SD-WAN FEATURED ARTICLE

Elements of SD-WAN Platforms: Differentiators, Characteristics and the Hidden Secret

May 18, 2020

By Special Guest
Terry Traina, Chief Digital Officer, Masergy,

One word is beginning to dominate the SD-WAN industry vernacular: platform. SD-WAN solutions have become mashups that squeeze more appliances, features, services, cloud applications and AI tools into one offering, making all of them now platforms. While these SD-WAN medleys might be as refreshing as a bouquet of assorted spring flowers to some, the term platform has become so over-used that it’s losing definition. In other words, the bouquet is wilting.




With platforms everywhere, it’s more important than ever to avoid the ones that leave IT systems more fragmented and to invest time finding the springboards to success. But to get there, we first need to define what an SD-WAN platform actually is, the characteristics that differentiate platforms from mere solution sets, and the hidden secret that enables users to easily provision, configure, orchestrate and manage the network in this digital age of constant change.

Defining an SD-WAN Platform: Start with the Core

Quite literally, a platform is a standard foundation or lowest support substructure from which the larger SD-WAN solution is built. The degree to which the underlying SD-WAN architecture is standardized distinguishes platforms from solution sets. When all of an SD-WAN’s ancillary capabilities share one common infrastructure from edge to edge, benefits include:

  • Interoperability, allowing flexibility and agility
  • End-to-end visibility for faster network troubleshooting and optimization
  • A single client dashboard enabling simplified management
  • Unified management with consistent policies and configurations
  • Real-time analytics and on-demand control
  • Consistent cloud application delivery and network performance

The core is what excludes many of today’s market solutions from being SD-WAN platforms.

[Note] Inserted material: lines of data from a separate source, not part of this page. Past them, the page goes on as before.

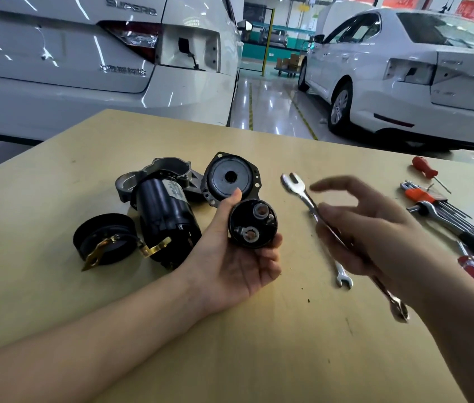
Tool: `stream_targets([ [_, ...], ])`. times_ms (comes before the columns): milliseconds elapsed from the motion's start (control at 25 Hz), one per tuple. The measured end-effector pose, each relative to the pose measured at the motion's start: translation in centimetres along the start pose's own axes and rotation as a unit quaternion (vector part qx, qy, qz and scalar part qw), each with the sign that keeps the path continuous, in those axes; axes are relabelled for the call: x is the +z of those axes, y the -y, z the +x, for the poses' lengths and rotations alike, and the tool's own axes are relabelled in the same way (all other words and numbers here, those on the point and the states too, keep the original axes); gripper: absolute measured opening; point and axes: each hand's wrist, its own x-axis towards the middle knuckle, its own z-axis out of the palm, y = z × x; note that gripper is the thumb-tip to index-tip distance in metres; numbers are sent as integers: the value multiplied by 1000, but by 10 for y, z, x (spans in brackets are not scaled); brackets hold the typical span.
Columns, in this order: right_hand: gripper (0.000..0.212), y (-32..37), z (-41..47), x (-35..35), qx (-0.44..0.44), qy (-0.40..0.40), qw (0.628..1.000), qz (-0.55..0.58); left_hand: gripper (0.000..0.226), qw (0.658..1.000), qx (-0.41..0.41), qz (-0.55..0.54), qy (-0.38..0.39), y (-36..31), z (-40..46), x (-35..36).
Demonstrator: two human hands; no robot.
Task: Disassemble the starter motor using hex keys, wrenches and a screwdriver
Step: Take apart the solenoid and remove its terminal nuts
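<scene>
A: What might slip?

B: The solenoid [252, 223]. The left hand [237, 257] only cradles it with curled fingers and thumb, just right of the motor body [166, 219]; wrench torque could twist it loose.

A: The other hand?

B: The right hand [366, 228] grips a combination wrench [311, 205], forefinger lifted, right of the solenoid.

A: Unclear?

B: Motion blur; the terminal nuts are hard to make out.
</scene>
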Motion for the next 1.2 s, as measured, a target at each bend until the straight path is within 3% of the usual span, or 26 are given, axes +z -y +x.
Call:
stream_targets([
  [80,29,-1,5,-1,15,-10,988,154,59,1000,3,8,2,1,0,0],
  [160,37,-1,9,-1,40,5,949,312,57,1000,5,14,4,1,0,1],
  [280,46,-4,12,1,35,28,907,419,56,1000,5,11,5,1,0,2],
  [360,43,-6,12,4,6,16,914,405,56,1000,6,11,2,1,-1,2],
  [520,19,-9,9,11,-70,-29,959,271,55,1000,10,17,-6,1,0,3],
  [600,20,-12,9,15,-105,-64,964,236,55,1000,13,21,-6,1,0,3],
  [720,26,-19,13,23,-81,-96,958,258,54,1000,16,21,-2,1,1,2],
  [1200,19,-26,11,36,-44,-84,955,281,54,999,27,21,4,2,2,-1],
])
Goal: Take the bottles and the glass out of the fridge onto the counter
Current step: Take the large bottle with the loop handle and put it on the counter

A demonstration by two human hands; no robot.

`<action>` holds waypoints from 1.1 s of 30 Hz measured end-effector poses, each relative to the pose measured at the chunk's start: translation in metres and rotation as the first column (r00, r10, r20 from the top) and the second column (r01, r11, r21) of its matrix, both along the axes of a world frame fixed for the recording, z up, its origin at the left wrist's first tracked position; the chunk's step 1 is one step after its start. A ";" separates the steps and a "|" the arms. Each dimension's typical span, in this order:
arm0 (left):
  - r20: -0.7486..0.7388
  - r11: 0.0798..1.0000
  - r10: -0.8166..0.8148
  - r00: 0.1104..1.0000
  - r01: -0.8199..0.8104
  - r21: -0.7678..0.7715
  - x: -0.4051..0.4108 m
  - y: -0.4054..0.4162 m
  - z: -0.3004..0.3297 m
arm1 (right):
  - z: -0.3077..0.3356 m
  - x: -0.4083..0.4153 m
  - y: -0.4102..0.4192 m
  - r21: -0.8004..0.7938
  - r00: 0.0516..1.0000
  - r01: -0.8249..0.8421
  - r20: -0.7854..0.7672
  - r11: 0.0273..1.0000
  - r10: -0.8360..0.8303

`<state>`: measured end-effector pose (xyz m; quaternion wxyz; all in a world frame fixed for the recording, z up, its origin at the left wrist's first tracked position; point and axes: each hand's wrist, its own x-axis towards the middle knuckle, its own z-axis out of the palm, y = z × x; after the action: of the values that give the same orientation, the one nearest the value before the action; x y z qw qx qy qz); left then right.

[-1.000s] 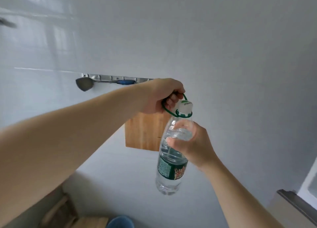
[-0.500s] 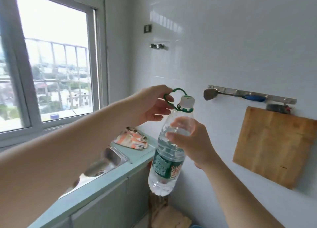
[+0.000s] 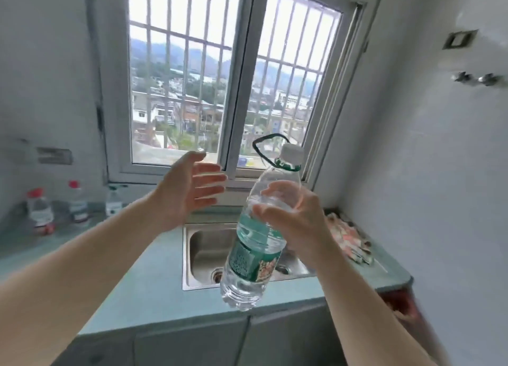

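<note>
Fingers (image 3: 270,210) of our right hand (image 3: 298,222) are curling round the upper body of the water bottle (image 3: 255,244), just below its shoulder, and we are holding it tilted in the air over the sink (image 3: 203,255), its white cap (image 3: 292,152) leaning toward the window (image 3: 233,71). A green carrying loop (image 3: 265,145) is standing up from the neck, free of both hands. Our left hand (image 3: 189,186) is hovering just beside the bottle without touching it, its fingers (image 3: 209,180) spread wide and straight, palm turned toward the bottle.

Below the bottle, the green table (image 3: 154,283) is running along the wall under the window. At its far left we are seeing three smaller bottles standing upright: two with red caps (image 3: 39,211) (image 3: 77,203) and one with a dark label (image 3: 114,200), all blurred. A patterned cloth (image 3: 347,237) is lying crumpled on the table to the right of the sink, near the white wall (image 3: 439,173).
</note>
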<state>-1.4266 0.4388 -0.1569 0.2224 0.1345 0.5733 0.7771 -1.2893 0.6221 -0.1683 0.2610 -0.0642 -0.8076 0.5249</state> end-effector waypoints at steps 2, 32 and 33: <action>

What lies beneath the core will largely dictate the customer experience, and, ultimately, success. Managed SD-WAN providers typically will use their own private network to serve as the SD-WAN platform. In these cases, users need to question whether the network is entirely software defined, and especially inquire whether it was built using a ubiquitous SD-architecture. If the entire foundation is software defined, virtually every network function will be easily programmable and modifiable via software.

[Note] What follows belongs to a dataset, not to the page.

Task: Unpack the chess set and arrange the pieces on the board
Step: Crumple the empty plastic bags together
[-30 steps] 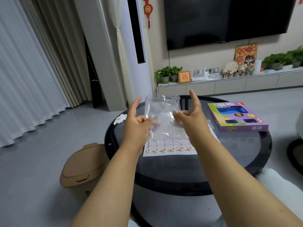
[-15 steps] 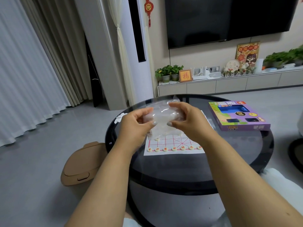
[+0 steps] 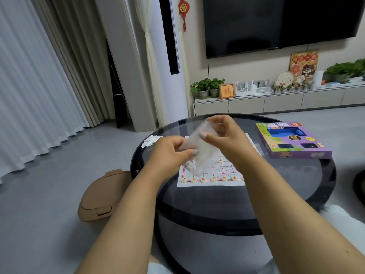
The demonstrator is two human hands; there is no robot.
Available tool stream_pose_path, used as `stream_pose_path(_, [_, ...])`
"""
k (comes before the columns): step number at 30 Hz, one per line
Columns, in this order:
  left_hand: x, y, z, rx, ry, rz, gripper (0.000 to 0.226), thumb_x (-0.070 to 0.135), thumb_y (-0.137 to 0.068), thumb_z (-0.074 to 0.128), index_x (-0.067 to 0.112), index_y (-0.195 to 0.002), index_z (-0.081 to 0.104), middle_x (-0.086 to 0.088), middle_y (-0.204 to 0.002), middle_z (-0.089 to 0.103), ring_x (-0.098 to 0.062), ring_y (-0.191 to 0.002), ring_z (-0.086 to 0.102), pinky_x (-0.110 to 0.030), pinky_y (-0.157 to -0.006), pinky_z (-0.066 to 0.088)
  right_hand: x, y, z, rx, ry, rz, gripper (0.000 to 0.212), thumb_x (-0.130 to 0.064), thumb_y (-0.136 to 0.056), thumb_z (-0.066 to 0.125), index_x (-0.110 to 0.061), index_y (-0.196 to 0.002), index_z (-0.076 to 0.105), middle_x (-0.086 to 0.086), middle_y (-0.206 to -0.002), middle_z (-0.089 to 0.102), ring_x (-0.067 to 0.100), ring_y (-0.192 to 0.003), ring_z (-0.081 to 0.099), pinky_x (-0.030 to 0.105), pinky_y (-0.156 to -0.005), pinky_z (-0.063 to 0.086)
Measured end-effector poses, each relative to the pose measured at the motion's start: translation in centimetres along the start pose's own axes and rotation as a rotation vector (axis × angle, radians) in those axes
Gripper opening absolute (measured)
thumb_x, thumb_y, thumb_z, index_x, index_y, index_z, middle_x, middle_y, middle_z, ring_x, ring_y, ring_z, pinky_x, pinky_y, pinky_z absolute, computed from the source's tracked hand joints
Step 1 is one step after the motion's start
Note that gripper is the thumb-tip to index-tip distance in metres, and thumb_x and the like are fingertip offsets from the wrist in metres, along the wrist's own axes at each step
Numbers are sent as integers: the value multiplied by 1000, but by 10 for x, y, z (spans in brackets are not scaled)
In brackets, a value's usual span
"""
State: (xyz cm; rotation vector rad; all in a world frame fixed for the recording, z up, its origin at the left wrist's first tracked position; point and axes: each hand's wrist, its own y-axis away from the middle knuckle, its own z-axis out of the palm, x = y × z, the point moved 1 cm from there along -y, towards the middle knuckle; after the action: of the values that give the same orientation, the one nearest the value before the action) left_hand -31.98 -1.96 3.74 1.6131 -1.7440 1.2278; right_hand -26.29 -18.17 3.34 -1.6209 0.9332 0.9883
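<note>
Both hands are up over the round black glass-topped desk (image 3: 296, 180), working a crinkly clear plastic bag (image 3: 199, 153) between them. The left hand (image 3: 167, 155) has its fingers curled round the bag's lower end, thumb pressed on top, and the right hand (image 3: 227, 139) pinches the upper end, so the bag sits tilted in the air above the board. The board (image 3: 213, 175) is a thin white sheet with a red line grid and lies flat on the desk, partly hidden behind the hands. Along its near edge sits a row of small cream-coloured round pieces (image 3: 213, 179) with red characters on them, too small to read. Off to the right lies a flat purple cardboard box (image 3: 292, 143) with a blue window and green trim; its print can't be made out. A crumpled white wad (image 3: 151, 140) sits at the desk's far left rim, and a tan bin (image 3: 100, 196) with a smooth rounded lid stands on the floor beside it.
</note>
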Motion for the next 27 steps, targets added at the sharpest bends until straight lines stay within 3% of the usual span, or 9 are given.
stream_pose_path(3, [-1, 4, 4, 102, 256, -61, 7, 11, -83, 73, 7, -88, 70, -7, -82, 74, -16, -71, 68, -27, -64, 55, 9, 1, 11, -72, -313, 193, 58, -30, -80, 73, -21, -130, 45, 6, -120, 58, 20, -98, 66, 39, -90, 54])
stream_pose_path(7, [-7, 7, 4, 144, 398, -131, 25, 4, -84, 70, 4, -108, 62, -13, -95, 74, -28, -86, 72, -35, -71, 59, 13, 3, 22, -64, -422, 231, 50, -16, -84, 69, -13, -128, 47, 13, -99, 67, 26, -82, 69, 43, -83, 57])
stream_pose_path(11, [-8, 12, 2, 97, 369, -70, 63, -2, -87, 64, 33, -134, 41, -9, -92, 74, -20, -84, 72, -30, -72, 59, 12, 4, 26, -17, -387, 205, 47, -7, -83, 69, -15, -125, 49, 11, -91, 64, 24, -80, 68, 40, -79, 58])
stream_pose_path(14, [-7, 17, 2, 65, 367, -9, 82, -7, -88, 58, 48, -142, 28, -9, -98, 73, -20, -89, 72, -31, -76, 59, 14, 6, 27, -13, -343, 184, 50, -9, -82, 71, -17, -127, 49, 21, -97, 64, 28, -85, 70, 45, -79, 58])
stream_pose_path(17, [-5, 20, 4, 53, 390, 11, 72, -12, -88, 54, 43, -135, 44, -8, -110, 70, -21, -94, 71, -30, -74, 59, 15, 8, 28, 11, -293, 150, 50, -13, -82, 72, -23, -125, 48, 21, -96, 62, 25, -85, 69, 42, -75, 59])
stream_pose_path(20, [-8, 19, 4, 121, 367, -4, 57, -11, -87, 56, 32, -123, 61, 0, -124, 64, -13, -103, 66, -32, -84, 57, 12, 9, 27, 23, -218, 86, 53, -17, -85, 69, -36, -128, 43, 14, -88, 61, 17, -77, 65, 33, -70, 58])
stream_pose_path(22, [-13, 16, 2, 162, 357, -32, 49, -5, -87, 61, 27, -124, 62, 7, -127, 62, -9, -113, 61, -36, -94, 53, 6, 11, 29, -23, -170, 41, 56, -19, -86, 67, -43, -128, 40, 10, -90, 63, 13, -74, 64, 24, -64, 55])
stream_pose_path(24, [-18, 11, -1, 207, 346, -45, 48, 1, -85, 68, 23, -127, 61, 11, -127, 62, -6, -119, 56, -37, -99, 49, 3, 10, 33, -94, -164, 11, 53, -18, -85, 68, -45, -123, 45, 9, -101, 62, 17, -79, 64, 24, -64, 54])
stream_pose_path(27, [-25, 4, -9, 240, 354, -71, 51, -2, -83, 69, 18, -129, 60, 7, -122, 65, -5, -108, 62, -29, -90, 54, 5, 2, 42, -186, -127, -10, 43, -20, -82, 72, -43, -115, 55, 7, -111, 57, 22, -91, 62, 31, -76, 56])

A ubiquitous SD-core is the hidden secret. When the provider expands its SD-WAN solution with more appliances, features, services, applications and Artificial Intelligence (AI), it embeds all of those tools into the same SD-network fabric. This is how a platform extends its value – it gives its medley of ancillary capabilities a common ground that is entirely software defined. Unlike solution sets, platforms deploy a vast number of tools into many different client environments – multiple clouds, branch offices, edge networks, mobile devices and data centers – and unite them all under a holistic service and management framework that provides deep visibility and end-to-end, uniform control.

Critical Characteristics: Global, Cloud-Based, AI-Powered

Features and applications embedded into the underlying fabric of the SD-WAN should interoperate as equal partners on the same operating system. Furthermore, the platform should also be global and cloud-based. With a truly global platform, the SD-WAN can make more promises of service consistency into every corner of your enterprise footprint. And with cloud and virtual delivery models, it provides not only the agility and responsiveness you require, but ultimately paves the way for automation.

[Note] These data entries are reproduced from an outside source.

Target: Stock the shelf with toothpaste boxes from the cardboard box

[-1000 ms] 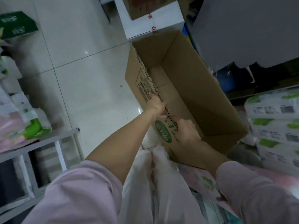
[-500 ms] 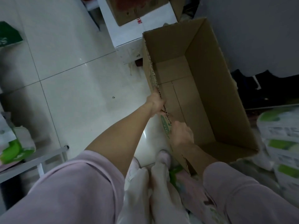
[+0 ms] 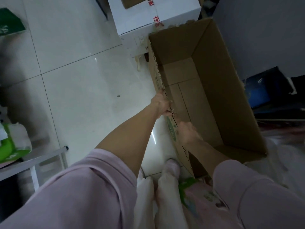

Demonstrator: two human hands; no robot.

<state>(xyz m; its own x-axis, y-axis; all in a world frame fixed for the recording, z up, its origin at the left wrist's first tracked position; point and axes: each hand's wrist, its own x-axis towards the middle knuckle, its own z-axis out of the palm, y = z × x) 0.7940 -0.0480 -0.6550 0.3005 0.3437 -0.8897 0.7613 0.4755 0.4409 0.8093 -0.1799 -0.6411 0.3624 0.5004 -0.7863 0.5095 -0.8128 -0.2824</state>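
On the pale tiled floor (image 3: pixel 79 90) stands a long brown cardboard box (image 3: pixel 219 90), open at the top, its inside showing only bare cardboard (no toothpaste boxes can be seen in it). Both hands hold its near-left wall along the torn, dotted top edge: the left hand (image 3: pixel 162 104) has its fingers curled over the rim, and the right hand (image 3: pixel 188 134), blurred, grips the same edge a little nearer the person, with fingers reaching inside. Pink sleeves cover both upper arms. Beyond the box lies a white carton with red print (image 3: pixel 155 12), and green-and-white packets (image 3: pixel 13 144) rest on a grey shelf (image 3: pixel 33 160) at left.
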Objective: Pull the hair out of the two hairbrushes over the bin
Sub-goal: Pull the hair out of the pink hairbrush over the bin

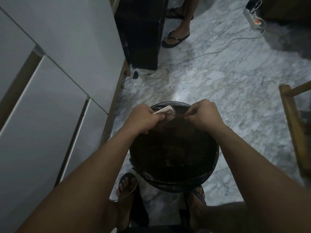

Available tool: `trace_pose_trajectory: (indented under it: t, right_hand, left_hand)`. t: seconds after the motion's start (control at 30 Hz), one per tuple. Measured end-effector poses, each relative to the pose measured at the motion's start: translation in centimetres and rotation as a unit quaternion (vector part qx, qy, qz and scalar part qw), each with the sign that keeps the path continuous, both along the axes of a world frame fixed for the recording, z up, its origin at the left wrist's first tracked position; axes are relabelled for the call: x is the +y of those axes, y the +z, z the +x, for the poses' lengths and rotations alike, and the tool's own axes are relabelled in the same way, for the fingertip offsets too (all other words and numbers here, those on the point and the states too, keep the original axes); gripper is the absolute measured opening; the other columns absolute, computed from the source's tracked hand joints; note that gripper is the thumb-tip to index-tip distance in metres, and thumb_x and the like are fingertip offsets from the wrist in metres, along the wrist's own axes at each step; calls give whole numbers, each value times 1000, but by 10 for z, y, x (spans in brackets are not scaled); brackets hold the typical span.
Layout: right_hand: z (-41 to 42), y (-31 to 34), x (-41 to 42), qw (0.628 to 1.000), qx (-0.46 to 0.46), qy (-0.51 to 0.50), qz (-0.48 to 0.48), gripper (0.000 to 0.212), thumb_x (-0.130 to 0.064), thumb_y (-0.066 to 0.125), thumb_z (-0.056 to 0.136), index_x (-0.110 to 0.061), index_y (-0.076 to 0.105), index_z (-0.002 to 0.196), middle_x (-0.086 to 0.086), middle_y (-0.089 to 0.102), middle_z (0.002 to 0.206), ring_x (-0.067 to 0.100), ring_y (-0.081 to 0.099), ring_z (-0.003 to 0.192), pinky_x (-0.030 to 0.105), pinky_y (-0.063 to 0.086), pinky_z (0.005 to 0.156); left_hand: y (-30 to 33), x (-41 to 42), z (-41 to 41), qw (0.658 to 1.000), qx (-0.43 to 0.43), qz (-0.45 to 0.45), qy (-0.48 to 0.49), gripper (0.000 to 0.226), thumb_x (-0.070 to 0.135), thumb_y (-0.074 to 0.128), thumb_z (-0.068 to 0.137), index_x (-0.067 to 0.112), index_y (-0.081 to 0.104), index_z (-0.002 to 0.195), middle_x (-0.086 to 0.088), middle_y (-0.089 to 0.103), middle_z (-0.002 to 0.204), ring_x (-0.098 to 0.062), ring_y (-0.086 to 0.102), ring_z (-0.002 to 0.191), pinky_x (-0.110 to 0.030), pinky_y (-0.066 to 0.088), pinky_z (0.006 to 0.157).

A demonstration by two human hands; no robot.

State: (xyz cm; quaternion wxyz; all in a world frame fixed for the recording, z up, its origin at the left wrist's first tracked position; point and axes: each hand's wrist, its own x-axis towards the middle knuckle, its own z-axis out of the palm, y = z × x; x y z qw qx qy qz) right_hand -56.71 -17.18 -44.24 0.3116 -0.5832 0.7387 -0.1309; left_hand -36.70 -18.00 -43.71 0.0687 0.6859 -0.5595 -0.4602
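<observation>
The left hand (143, 117) grips a pale hairbrush (165, 113) over the far rim of the dark bin (175, 178); the right hand (202, 115) pinches its fingertips together — probably on pulled strands, too fine to see. Next, likely release over the bin — its contents too dark to make out.

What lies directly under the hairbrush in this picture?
The open black bin lies under the hairbrush, held by the left hand. Its dark inside hides any contents.
</observation>
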Motion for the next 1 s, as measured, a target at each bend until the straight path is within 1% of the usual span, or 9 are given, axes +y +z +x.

Much the same way that software-defined network fabrics are the platforms of SD-WAN, AI-based analytics and automation tools are the cornerstones needed to build fully automated networks or the autonomous networks of the future. Which means you want your SD-WAN platform to be leveraging AI-based analytics so it has the power to automate ancillary services and features now. One day, it just might be smart enough to be self-optimizing, self-healing and self-driving.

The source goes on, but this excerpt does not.